Nutrition and behaviour: is food causing your pup to behave differently?

Dogs are more like us than you might think. What we eat affects us in profound ways, and the same happens to them.

Think about the last time you ate an entire share bag of Haribo on your own. How did you feel after? Probably a bit sluggish, sick, and too full. And maybe a whole lot of regret. 

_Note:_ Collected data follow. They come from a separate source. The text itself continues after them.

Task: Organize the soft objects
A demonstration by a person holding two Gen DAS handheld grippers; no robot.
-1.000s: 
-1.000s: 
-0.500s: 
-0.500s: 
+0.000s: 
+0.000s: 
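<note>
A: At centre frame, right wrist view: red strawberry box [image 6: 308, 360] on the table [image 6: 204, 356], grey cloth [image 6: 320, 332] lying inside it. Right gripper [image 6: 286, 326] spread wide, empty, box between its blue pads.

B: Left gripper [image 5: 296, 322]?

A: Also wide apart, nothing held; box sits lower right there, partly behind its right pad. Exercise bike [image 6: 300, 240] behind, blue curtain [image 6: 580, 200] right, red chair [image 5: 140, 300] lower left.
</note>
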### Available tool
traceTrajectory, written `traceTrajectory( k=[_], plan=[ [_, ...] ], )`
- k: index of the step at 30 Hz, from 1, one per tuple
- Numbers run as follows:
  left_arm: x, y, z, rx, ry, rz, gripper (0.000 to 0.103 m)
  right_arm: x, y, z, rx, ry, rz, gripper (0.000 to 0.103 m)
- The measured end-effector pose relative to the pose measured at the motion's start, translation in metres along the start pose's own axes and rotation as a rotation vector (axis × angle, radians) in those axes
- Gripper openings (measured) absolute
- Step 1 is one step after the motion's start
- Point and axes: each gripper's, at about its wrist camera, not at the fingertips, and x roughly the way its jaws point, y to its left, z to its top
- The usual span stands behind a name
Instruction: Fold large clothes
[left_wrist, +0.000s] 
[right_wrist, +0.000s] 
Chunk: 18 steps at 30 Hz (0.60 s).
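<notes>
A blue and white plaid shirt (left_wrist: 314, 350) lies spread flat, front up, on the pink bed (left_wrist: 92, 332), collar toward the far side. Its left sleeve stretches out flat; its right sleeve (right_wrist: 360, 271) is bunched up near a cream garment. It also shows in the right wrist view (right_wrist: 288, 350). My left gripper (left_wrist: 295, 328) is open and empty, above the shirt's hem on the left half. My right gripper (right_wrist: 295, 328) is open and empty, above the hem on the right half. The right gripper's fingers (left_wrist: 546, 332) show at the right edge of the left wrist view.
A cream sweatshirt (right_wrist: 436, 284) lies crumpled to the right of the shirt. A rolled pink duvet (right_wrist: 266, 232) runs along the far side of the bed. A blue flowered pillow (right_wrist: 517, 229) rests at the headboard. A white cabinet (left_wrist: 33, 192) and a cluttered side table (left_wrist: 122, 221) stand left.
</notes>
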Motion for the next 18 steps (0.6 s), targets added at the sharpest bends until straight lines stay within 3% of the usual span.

Now think about the last time you ate something that was packed with nutrients. It probably left you satisfied, energised, and not too full. Your brain might have been on top form too. 

Now think about dog food. A lot of the time, we have no idea what’s in it. Companies hide behind phrases like “animal derivatives” and “EC approved additives”. The truth is, no one really knows what’s in it. You probably have a better chance of winning the EuroMillions than accurately guessing what’s in that tin of dog food on the shelf in Tesco. 

Are those tins the doggy equivalent of a nutrient-dense meal that leaves them feeling energised? Or are they the share bag of Haribos? We’ll never know, but I’d hazard a guess it’s the latter. That’s because low-quality ingredients and fillers are cheaper.

The point I’m trying to make is that diets have such profound effects on everything from behaviour to physical health. And if your dog has been behaving a bit unusually recently, it could be down to their diet. Nutrition and behaviour are linked in ways you might not even realise.

From aggression to hyperactivity, their behaviour could change in multiple ways. Let’s look at what that could be.

Aggression

When your sweet, cuddly fur baby suddenly starts snapping, it can be distressing. You wonder if something happened that you don’t know about, if they’re scared, if you did something wrong – the mind spirals. 

But fear isn’t always the cause. Carbohydrates are cheaper than high-quality protein sources and so many dog food brands have a high percentage of carbs in their food. But when a dog gets too many of them and not enough protein, it can cause aggressive behaviour. 

When they have too many carbs, too much fat, or are overfed, the chances of lipopolysaccharides causing damage increases. Lipopolysaccharides (LPS) are bacterial toxins that live in the gut. And while it’s normal for these toxins to be housed here, when LPS get into the blood, it causes health issues. 

LPS destroy the brain cells that create dopamine and serotonin – the chemicals that make us feel calm, content, and happy. This is what can make some dogs aggressive. So to limit the amount of LPS circulating in your dog’s system, it’s essential not to overfeed them or feed them too many carbs or fats.

Calcium deficiency can also lead to signs of aggression. This is common in small breed female dogs with large litters as their bodies are producing more milk. 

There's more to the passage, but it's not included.